Each line from the first down to the one containing "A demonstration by" should be returned exactly as it appears below.
# # # # #
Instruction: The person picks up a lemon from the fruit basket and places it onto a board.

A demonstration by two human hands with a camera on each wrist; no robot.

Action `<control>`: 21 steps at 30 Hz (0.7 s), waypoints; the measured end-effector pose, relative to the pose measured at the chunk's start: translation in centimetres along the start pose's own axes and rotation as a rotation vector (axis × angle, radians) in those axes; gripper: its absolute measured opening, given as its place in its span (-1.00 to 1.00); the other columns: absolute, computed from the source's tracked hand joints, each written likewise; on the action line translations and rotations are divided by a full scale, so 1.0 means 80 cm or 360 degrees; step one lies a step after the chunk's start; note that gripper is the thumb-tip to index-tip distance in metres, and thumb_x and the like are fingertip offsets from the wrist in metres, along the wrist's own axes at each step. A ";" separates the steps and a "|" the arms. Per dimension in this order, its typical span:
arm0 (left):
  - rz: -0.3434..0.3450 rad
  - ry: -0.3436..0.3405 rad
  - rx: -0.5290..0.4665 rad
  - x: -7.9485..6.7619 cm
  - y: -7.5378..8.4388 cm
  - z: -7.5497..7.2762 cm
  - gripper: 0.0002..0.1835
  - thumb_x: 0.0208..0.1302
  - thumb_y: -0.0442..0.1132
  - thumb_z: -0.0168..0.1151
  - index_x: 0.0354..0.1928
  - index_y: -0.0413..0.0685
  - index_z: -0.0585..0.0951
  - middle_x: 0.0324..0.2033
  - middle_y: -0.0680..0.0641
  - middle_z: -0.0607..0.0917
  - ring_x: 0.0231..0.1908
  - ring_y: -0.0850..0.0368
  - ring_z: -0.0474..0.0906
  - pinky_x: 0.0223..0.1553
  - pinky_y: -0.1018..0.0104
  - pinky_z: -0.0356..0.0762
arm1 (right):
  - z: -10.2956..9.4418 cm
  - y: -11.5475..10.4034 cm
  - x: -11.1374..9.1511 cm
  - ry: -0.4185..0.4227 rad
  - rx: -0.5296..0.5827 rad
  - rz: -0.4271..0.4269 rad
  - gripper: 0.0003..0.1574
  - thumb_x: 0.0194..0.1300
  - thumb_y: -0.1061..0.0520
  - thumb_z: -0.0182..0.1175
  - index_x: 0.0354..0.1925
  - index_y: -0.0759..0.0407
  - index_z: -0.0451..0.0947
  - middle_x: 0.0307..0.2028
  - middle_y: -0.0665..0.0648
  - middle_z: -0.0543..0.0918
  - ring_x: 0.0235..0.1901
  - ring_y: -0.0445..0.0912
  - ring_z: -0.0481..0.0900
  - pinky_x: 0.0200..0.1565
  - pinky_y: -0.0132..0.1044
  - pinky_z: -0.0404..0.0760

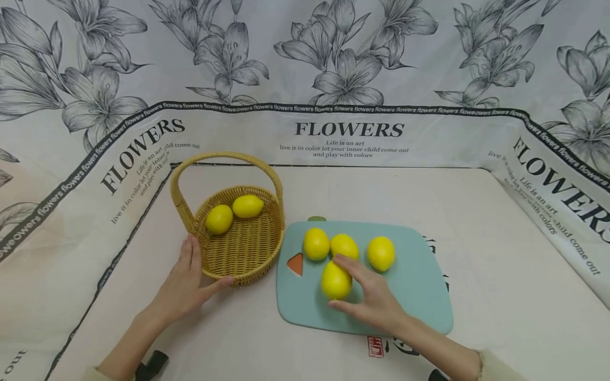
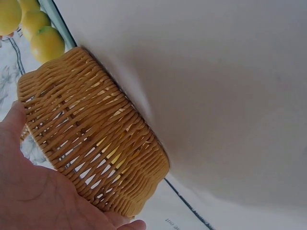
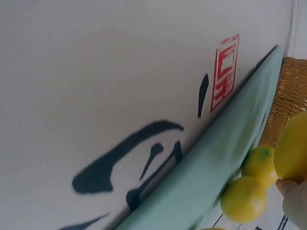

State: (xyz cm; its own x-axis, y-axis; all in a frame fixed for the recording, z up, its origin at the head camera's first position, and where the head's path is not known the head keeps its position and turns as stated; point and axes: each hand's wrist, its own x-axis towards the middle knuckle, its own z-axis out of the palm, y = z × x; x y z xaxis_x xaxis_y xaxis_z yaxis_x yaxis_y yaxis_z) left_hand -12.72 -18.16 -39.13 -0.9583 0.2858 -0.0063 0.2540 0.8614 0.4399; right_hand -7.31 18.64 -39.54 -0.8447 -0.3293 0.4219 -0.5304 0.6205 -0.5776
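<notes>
A wicker basket point(image 1: 243, 248) with a tall arched handle holds two lemons, one lemon point(image 1: 219, 219) at its left side and another lemon point(image 1: 248, 206) toward the back. My left hand point(image 1: 183, 291) rests against the basket's near left side, thumb at the front rim and fingers along the wall. Over the light blue cutting board point(image 1: 400, 307), my right hand point(image 1: 376, 301) grips a lemon point(image 1: 336, 281) between thumb and fingers. Behind it on the board sit three more: a left lemon point(image 1: 316, 244), a middle lemon point(image 1: 345, 247) partly hidden by fingertips, and a right lemon point(image 1: 381, 253).
The board stands just right of the basket, with an orange triangular patch point(image 1: 295, 263) near its left end. A pale cloth point(image 1: 500, 254) covers the table. Flower-printed fabric point(image 1: 348, 63) rises behind and at the sides.
</notes>
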 end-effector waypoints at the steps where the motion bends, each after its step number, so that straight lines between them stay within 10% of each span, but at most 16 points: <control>1: -0.0001 0.0000 0.0000 0.000 0.000 0.000 0.30 0.18 0.37 0.13 0.41 -0.50 -0.36 0.42 -0.52 -0.33 0.43 -0.47 -0.28 0.34 -0.36 -0.04 | 0.002 0.000 0.000 -0.0011 0.0003 -0.0002 -0.05 -0.13 0.13 0.55 0.22 0.34 0.41 0.22 0.30 0.52 0.21 0.18 0.48 0.21 -0.13 0.48; 21: 0.0000 -0.0012 0.0010 0.000 0.000 0.000 0.29 0.19 0.38 0.11 0.40 -0.52 -0.33 0.42 -0.51 -0.36 0.43 -0.47 -0.28 0.34 -0.35 -0.04 | 0.023 0.002 0.004 -0.0282 0.0126 0.0098 -0.01 -0.09 0.09 0.53 0.27 0.34 0.36 0.28 0.31 0.45 0.30 0.14 0.40 0.25 0.10 0.39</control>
State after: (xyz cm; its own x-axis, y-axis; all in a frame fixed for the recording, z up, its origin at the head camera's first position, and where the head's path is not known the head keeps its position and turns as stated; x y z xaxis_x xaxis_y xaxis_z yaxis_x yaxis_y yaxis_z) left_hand -12.74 -18.12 -39.15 -0.9572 0.2890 -0.0132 0.2548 0.8639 0.4345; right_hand -7.78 17.33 -40.79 -0.8715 -0.4169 0.2582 -0.4752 0.5878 -0.6548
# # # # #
§ ANSWER TO THIS TASK:
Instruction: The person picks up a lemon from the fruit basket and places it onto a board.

A demonstration by two human hands with a camera on each wrist; no robot.

The required response has been given in full.